*PROBLEM DESCRIPTION*: Give the data back exactly. Leave out any images.
------------
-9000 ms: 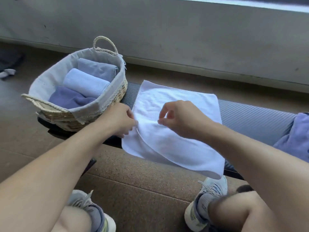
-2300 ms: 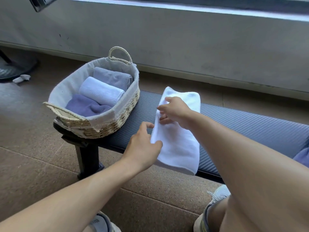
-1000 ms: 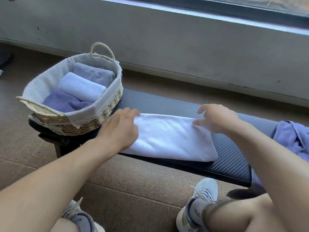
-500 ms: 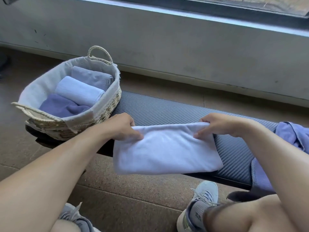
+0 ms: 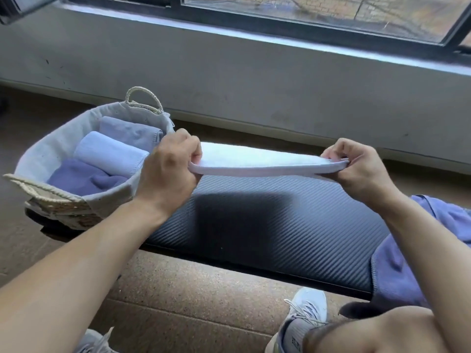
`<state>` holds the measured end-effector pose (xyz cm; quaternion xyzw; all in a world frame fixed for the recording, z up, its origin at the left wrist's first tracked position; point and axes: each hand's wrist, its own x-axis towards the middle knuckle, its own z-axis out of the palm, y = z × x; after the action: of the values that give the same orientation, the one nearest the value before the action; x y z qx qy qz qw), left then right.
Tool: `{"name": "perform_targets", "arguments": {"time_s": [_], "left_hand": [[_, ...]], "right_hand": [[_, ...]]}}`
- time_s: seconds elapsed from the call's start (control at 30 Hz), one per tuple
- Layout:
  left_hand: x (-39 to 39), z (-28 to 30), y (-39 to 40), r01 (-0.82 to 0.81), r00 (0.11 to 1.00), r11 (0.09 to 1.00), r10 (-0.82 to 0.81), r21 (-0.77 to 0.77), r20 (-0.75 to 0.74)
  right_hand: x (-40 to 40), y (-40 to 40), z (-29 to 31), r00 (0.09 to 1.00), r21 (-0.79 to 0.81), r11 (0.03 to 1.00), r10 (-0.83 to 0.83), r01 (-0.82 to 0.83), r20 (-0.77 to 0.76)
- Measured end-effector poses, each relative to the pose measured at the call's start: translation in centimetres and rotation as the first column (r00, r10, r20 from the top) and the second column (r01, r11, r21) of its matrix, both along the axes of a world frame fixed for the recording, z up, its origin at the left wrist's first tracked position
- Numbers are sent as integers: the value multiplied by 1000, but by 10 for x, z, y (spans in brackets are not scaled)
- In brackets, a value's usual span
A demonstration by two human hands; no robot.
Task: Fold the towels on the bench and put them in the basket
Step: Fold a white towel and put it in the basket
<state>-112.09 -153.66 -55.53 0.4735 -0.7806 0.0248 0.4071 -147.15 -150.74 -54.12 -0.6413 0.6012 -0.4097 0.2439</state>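
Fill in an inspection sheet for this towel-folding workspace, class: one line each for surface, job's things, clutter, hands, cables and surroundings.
Surface: black ribbed padded bench, bare under the lifted towel.
Job's things: folded white terry towel, held flat in the air; woven straw basket with grey cloth liner at the bench's left end, holding three folded blue and purple towels; loose purple towel hanging over the bench's right end.
Clutter: nothing seen.
Hands: left hand and right hand each pinch one end of the white towel.
Cables: nothing seen.
Surroundings: grey wall, window above, brown speckled floor.
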Motion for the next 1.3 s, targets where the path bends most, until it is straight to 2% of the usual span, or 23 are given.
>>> {"name": "perform_targets", "arguments": {"time_s": [0.03,0.07,0.1,0.17,0.23,0.37,0.43,0.5,0.6,0.67,0.7,0.77,0.8,0.9,0.97,1.3], "left_hand": [[2,-3,2,13,998,1000,-12,-13,69],[3,-7,6,24,986,999,-31,42,163],[4,-12,11,19,957,989,-61,147,285],[2,-24,26,-114,843,898,-139,425,519],[4,-30,34,-208,784,804,-203,557,586],[11,-19,36,-293,773,747,-183,597,608],[7,-11,39,-370,728,738,-147,564,670],[-2,-8,42,-375,724,793,-72,480,686],[-13,-11,38,-271,873,879,52,393,485],[-20,-25,32,-141,943,904,-1,404,332],[-23,-34,28,-87,951,900,-52,427,304],[-30,-49,22,-45,938,849,-145,526,314],[-34,-56,18,-54,925,821,-173,568,339],[-40,-71,8,-113,889,764,-207,635,407],[-36,-81,2,-165,876,723,-205,671,436],[-17,-96,-2,-167,877,745,-188,646,443]], "right_hand": [[-3,2,-2,994,41,999,15,-11,-105],[-5,4,-7,972,116,993,44,-18,-230],[-7,6,-13,930,228,974,100,-18,-354],[-6,12,-26,799,498,867,301,-3,-520],[0,18,-30,703,640,768,441,25,-558],[9,21,-10,670,700,708,477,91,-569],[10,24,-1,641,732,667,504,137,-579],[15,28,6,633,716,673,475,187,-611],[30,21,7,710,517,833,243,196,-661],[48,13,-6,743,362,918,126,164,-657],[56,8,-16,759,321,940,124,117,-639],[76,2,-33,767,329,944,208,4,-607],[84,0,-43,741,347,937,255,-30,-622],[94,2,-71,644,335,942,274,-29,-714],[92,7,-87,643,329,944,254,-2,-723],[47,10,-102,717,376,914,158,154,-679]]}}
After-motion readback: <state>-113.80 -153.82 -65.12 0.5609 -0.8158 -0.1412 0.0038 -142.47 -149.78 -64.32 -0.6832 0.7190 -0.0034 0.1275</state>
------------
*EXERCISE ANSWER*:
-9000 ms: 
-2300 ms: 
-1000 ms: 
-500 ms: 
+0 ms: 
`<state>` holds the measured end-effector pose (xyz cm; quaternion xyzw; all in a world frame fixed for the recording, z up, its origin at the left wrist's first tracked position; point and axes: each hand's wrist, its own x-axis towards the middle knuckle, its own z-axis out of the palm, y = z × x; after the action: of the values that give the same orientation, the one nearest the value before the action; x y z qx qy qz qw), left then right.
Tool: `{"name": "perform_targets", "arguments": {"time_s": [_], "left_hand": [[_, ...]], "right_hand": [[_, ...]]}}`
- time_s: seconds elapsed from the call's start (control at 30 Hz), one per tuple
- Layout:
  left_hand: x (-39 to 39), z (-28 to 30), y (-39 to 40), r01 (-0.82 to 0.81), r00 (0.11 to 1.00), r11 (0.09 to 1.00), r10 (-0.82 to 0.81), r21 (-0.77 to 0.77), r20 (-0.75 to 0.74)
  right_hand: x (-40 to 40), y (-40 to 40), z (-29 to 31), r00 (0.09 to 1.00), r21 (-0.79 to 0.81), r11 (0.03 to 1.00), r10 (-0.83 to 0.83), r01 (-0.82 to 0.83), r20 (-0.77 to 0.76)
- Measured end-effector poses, each relative to the pose measured at the call's start: translation in centimetres and rotation as the first column (r00, r10, r20 from the top) and the second column (r01, r11, r21) of its matrix, both along the axes of a world frame fixed for the recording, z up, its origin at the left wrist's first tracked position
- Numbers are sent as integers: the value multiplied by 1000, but by 10 for x, z, y (spans in brackets are not scaled)
- In brackets, a value's usual span
A demonstration by two human hands; no robot.
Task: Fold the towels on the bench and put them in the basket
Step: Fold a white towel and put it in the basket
<state>-112.09 -153.66 -55.53 0.4735 -0.7806 0.0248 0.4071 -147.15 -150.74 -54.12 -0.6413 0.6012 -0.4097 0.2439</state>
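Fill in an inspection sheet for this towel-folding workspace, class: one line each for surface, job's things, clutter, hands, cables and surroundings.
Surface: black ribbed padded bench, bare under the lifted towel.
Job's things: folded white terry towel, held flat in the air; woven straw basket with grey cloth liner at the bench's left end, holding three folded blue and purple towels; loose purple towel hanging over the bench's right end.
Clutter: nothing seen.
Hands: left hand and right hand each pinch one end of the white towel.
Cables: nothing seen.
Surroundings: grey wall, window above, brown speckled floor.
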Motion for the next 1.3 s, targets where the path bends most, until it is straight to 2% of the usual span, or 23 are given.
>>> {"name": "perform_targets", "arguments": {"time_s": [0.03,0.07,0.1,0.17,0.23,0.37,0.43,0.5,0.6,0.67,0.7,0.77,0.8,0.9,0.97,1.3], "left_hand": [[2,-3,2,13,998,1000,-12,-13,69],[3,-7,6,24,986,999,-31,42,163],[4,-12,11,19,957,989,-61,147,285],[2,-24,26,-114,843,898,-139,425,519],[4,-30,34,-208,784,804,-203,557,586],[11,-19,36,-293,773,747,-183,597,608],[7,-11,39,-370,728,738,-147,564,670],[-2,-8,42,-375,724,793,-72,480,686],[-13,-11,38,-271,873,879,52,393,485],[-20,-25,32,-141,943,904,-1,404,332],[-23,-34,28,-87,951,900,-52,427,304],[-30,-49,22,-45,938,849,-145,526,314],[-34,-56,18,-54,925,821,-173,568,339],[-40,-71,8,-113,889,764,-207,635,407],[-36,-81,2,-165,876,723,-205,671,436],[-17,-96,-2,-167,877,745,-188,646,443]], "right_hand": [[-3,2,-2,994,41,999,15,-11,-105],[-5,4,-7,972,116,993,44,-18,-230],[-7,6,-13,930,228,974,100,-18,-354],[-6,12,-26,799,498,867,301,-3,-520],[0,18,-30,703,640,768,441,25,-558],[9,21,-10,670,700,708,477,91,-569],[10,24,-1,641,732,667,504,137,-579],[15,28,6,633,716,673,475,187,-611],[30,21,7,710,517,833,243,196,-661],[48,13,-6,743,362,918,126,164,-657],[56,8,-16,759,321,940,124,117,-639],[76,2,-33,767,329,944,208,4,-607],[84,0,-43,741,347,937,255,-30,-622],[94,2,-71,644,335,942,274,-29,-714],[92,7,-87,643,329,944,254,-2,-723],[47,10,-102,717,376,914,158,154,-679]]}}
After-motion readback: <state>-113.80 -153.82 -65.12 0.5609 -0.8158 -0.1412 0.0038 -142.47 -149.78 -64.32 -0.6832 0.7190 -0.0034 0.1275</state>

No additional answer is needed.